GNI-RI feb2025, Story of the Stone
Nick Ervinck

February 22 — April 27, 2025

Press release

 

(EN) Rock Mutation: Shaping Nature, Echoing Tradition, Embracing the Void.
Nick Ervinck’s (°1981) work is deeply rooted in nature, where stone serves not only as inspiration but as a canvas for transformation. His Rock Mutation series explores the tension between control and chaos, between the raw power of natural formations and the artist’s will to reshape them. Though his sculptures echo the rugged contours of boulders and pebbles, they are not mere imitations. Instead, they evolve into fluid, otherworldly forms—somewhere between solid rock and liquid motion—blurring the boundary between the organic and the artificial.

This fascination with primal forms connects to an ancient artistic lineage. Ervinck draws inspiration from Chinese Gongshi rocks, or “scholars’ stones”—naturally eroded limestone formations revered for their unpredictable, almost dreamlike shapes. In Chinese tradition, these stones were believed to hold spirits, embodying landscapes from unseen worlds. They are neither lifeless nor still; they pulse with energy, inviting contemplation. Ervinck channels this same vitality into his sculptures, reimagining the language of stone in a contemporary light.

Alongside these historical echoes, Ervinck is drawn to the idea of negative space—the voids within a sculpture that shape meaning as much as the material itself. During a walk through Shanghai’s Yuyuan Garden, he noticed water-worn rocks sculpted by time, their hollows whispering stories of erosion and renewal. These forms recalled the works of Barbara Hepworth and Henry Moore, whose pierced sculptures embraced emptiness, allowing air and landscape to flow through them.
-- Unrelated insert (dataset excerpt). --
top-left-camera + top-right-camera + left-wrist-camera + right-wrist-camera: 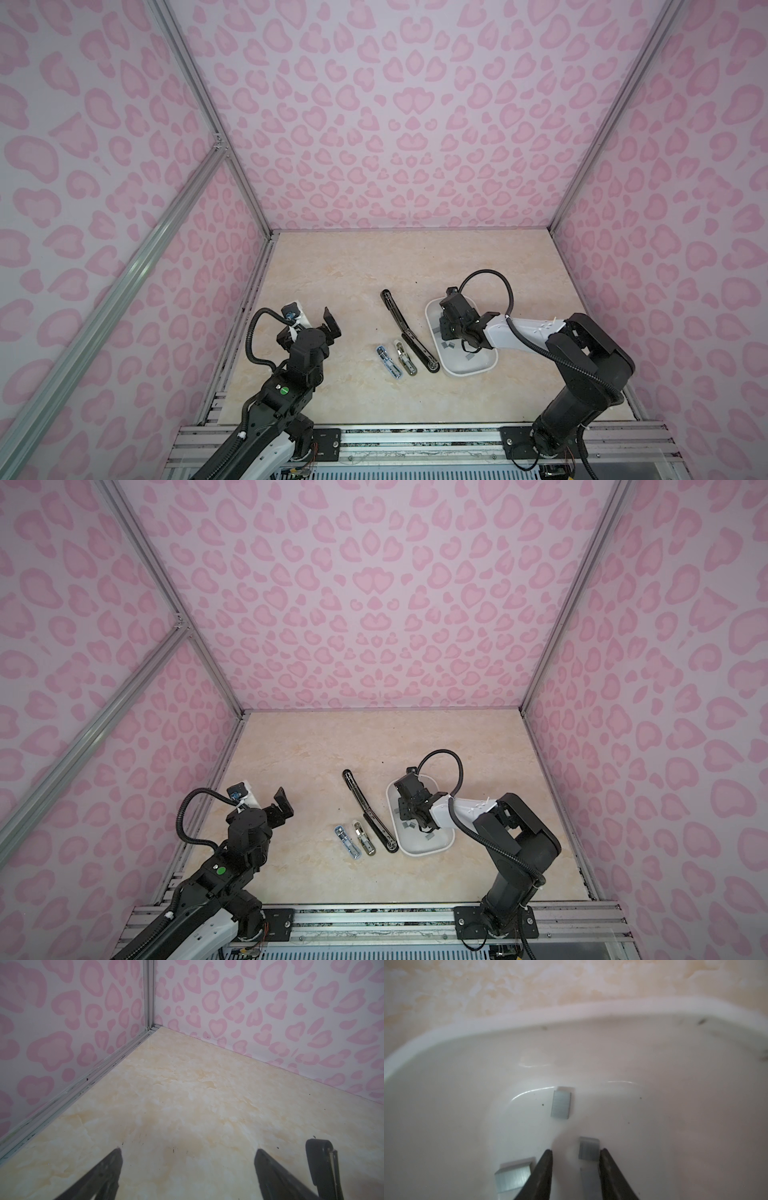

In Western art, the embrace of negative space is a relatively recent phenomenon, shaped by the rise of modern science—the discovery of atoms, the prediction of black holes, the realization that absence is as powerful as presence.

Ervinck takes this concept further, making emptiness an active force within his work. His voids do not simply lighten the form; they invite the viewer inside, drawing them into the sculpture’s inner world. Here, matter and emptiness dance together, the solid yielding to the unseen. Space is no longer just a backdrop—it becomes part of the sculpture itself. In this ever-shifting dialogue between mass and void, between nature’s raw force and the artist’s vision, Ervinck finds his balance. His works do not merely tame nature; they set it free in new and unexpected ways.